There was someone in the house. The cat was hissing at someone and she was acting strangly. I needed to get up and let whoever it was know I was here and make them leave. But I couldn't move.  I could open my eyes (at least I thought they were open) and I could see the ceiling but I couldn't move my head to look around. I tried to speak but nothing came out. My voice was frozen. I strained hard to get my neck muscles to move my head just a little so I could see the room. Nothing. Frozen. Paralyzed. I knew that I had to wake up before I could move. I knew that sleep was keeping me paralyzed - for my own protection. So I turned my attention to waking up. It didn't dawn on me that this was only a dream. It was real. The danger was real. But I still had to wake up before I could move.  I knew that. Wake up first and then deal with the danger - whoever it was.

Remember this dream?
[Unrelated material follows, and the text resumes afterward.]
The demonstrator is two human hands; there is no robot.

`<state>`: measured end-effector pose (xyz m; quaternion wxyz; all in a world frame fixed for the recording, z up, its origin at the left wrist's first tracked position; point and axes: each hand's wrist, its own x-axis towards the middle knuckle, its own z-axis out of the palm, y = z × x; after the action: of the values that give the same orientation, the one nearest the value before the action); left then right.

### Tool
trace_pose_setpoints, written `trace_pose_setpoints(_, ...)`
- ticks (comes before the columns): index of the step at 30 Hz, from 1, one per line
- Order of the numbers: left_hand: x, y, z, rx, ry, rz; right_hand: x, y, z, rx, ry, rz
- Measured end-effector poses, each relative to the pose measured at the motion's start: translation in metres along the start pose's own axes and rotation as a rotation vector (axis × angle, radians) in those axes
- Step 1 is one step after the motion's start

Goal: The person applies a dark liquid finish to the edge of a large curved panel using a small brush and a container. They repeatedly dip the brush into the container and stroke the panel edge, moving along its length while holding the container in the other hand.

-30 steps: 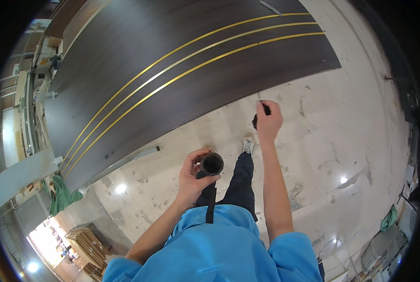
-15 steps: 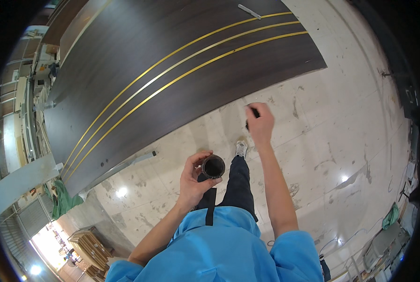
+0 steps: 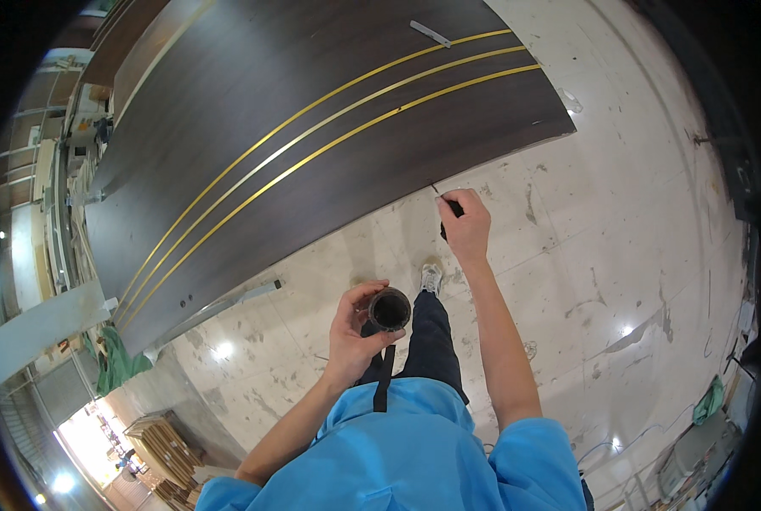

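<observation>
In front of my body my left hand [image 3: 356,332] is curled round a small round dark cup [image 3: 390,309], its open mouth facing up; the inside looks dark. My right hand [image 3: 468,228] is closed on a black-handled tool [image 3: 453,209] with a thin dark tip. That tip points up and left, close to the near edge of a large dark brown panel [image 3: 329,170]; whether it touches cannot be made out. Three gold strips [image 3: 321,146] run along the panel. A short pale metal piece [image 3: 430,34] lies across its far part, by the uppermost strip.
Beneath the panel's near left edge a metal bar [image 3: 261,290] sticks out. Green cloth [image 3: 118,362] hangs at its left corner. The pale floor [image 3: 585,255] is stained. Stacked boards [image 3: 160,447] stand at the lower left, and a cable [image 3: 653,433] lies at the lower right.
My right hand has shifted slightly left and down, and the tool's thin tip now shows. The panel sits a little further left in view. My left hand still holds the cup.
</observation>
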<state>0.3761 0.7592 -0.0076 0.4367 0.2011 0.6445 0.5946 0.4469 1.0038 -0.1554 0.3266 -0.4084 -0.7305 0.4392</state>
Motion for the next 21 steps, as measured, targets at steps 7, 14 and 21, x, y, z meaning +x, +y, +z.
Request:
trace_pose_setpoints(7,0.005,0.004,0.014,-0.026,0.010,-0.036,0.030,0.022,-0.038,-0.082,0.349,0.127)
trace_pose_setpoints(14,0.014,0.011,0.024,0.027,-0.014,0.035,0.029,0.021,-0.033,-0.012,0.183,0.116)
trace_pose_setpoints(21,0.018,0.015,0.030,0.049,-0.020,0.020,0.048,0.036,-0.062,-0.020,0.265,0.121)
You've been there, I know you have. I've been there many times before this. Sometimes I manage to get my voice to work first and I wake to the echo of a shout. This wakes my wife and she asks me what's wrong. "Bad dream." is all I can say. I remember once when I was young and I got my arm muscles to work first and woke up to the echo's of my arm hitting the wall. I think that dream was about my sister teasing me and I was trying to get away.

I guess it's fortunate that our bodies are programmed to paralyze us when we're sleeping because it prevents us from acting out our dreams.  Our dream world and our real world often don't match up very well and the monsters we chase - or become - in one world,  don't belong - and can't survive - in the other.